Хуана же, услышав о возможном повешении и о пытках, не могла сдержать дрожи. Еще бы! Вы только поставьте себя на ее место. Заря ее юности только занялась. Она почти ничего не знала о жизни, и мир, существовавший за порогом трактира «Башня», был совершенно чужд ей.
Она не водила знакомства ни с кем, кроме Чико и нескольких верных и преданных слуг, и очень редко появлялась на улицах Севильи. Однако же кое-что о порядках, царящих в Испании, ей было известно, во всяком случае об инквизиции она слышала часто.

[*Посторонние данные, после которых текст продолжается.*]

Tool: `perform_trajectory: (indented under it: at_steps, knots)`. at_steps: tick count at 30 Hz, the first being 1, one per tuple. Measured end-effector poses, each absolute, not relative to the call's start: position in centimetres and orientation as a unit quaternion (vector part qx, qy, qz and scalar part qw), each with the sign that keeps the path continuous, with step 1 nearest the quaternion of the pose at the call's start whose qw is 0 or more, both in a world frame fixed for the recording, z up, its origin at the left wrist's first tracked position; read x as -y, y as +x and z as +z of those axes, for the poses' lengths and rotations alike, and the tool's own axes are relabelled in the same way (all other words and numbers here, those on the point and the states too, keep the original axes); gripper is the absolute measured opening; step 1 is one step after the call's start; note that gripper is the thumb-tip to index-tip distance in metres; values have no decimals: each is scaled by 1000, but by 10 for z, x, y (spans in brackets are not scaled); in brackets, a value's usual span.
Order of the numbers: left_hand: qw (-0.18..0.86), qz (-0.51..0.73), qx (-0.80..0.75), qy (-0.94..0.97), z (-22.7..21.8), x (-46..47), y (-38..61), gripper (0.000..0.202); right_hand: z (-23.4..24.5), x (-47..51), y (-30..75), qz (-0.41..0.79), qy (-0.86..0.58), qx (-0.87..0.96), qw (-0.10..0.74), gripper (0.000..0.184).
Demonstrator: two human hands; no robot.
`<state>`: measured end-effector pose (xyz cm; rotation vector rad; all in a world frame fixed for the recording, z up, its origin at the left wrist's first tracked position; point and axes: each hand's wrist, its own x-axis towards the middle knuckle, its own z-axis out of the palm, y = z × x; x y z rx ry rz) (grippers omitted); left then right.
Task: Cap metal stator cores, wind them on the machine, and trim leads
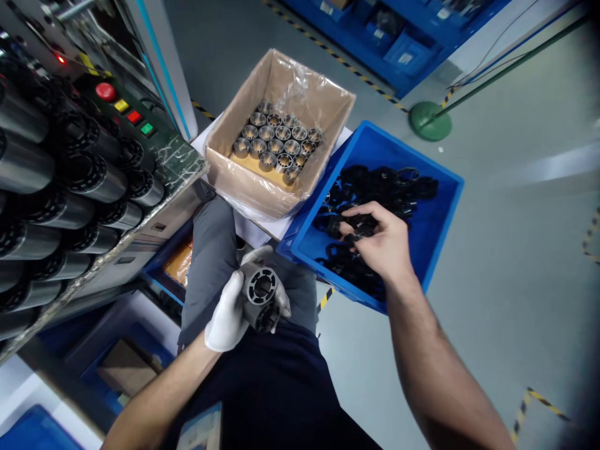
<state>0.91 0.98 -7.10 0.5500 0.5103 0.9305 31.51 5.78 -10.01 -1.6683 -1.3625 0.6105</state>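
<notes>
In a white glove, my left hand [229, 312] is wrapped round a slotted metal stator core [261, 286] above my lap, its slotted end facing up. A second dark slotted end [267, 317] shows just below it, partly hidden by the first. My bare right hand [382, 240] reaches into a blue plastic bin [434, 250] on the right. Its thumb and fingers are closed on a small black plastic part [349, 236]. Many similar black parts [375, 181] lie loosely heaped in the bin around my fingers.
A cardboard box [244, 181] lined with clear plastic holds rows of upright stator cores [275, 145] beside the bin. Larger metal cylinders [51, 206] crowd the bench at left, near a red button [105, 92]. A green stand base [429, 120] and blue shelving [370, 50] are beyond.
</notes>
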Motion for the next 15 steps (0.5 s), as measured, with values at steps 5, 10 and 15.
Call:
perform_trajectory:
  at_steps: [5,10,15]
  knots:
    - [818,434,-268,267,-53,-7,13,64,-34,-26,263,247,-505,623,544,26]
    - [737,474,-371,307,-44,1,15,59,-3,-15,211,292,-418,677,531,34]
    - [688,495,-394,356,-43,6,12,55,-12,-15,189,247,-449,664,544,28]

К тому же ее отец, почтенный Мануэль, имел неплохое состояние, сулившее его дочери безбедное существование. Так стоило ли рисковать жизнью ради человека, знакомого ей едва ли несколько дней?.. Тут было над чем подумать.
Но все в этом мире взаимозависимо, все есть причина и следствие одновременно. Быть может, у нее, как и у Чико, была отважная душа, хоть она сама о том и не знала? Быть может, ее влекла романтичная сторона бытия?
А быть может, перспектива опасного приключения замаячила перед ней в тот самый час, когда ее душевное состояние было как раз подходящим, чтобы решиться на подобное? Мы склоняемся к этой последней причине.
В самом деле, Хуане, как ей казалось, пришлось выбирать между двумя мужчинами, и оба они были ей небезразличны. Пардальян представлялся девушке настоящим исполином, – если не внешне, то по нравственным своим качествам, – а Чико был уменьшенной и бесконечно очаровательной копией мужчины.
Она долго колебалась, долго сомневалась, прислушиваясь к голосу своего сердечка. Ее привлекала сила одного, и так же страстно к ней взывала слабость другого. И вот внезапно, после разговора сеньором французом, она сделала выбор. Однако уже сегодня Хуана поняла, что, пожалуй, может потерять обоих.
Тот, кто не пожелал ее, приговорен к смерти неумолимыми отцами-инквизиторами. Тот же, кого она выбрала потому, что не могла получить другого, напрасно жертвовал собою ради спасения соперника. Для нее в этих двух людях заключался весь мир. Если они умрут, что станет с нею?
Не лучше ли было бы для нее уйти вместе с ними? Раз она не может принадлежать ни тому, ни другому, пусть их объединит смерть. Вот что сказала себе малышка Хуана.
Если мы вновь вернемся к вопросу о взаимозависимости, затронутому нами ранее, то увидим: поведение Чико весьма значительно повлияло на решение Хуаны. Она, как и все прочие, знавшие Чико, полагала, что карлику, который остался ребенком по своему росту, суждено было остаться ребенком также и в смысле физической силы и нравственных качеств.
И вдруг она увидела перед собой настоящего мужчину – великодушного, храброго и хладнокровного.
Чико и сам не знал себя, так как же могла бы разгадать его Хуанита? Хорошо, что на помощь обоим пришел Пардальян.
Маленький человечек даже не отдавал себе отчета в том, с какой холодной неустрашимостью он размышлял об участи, возможно, ему уготованной, если он бросится в задуманную им авантюру.
Чико рассуждал с неумолимой логикой, которой позавидовали бы и люди, слывущие мудрецами. Впрочем, за долгие годы своего одинокого существования он приобрел привычку сначала все взвешивать и лишь потом говорить и действовать.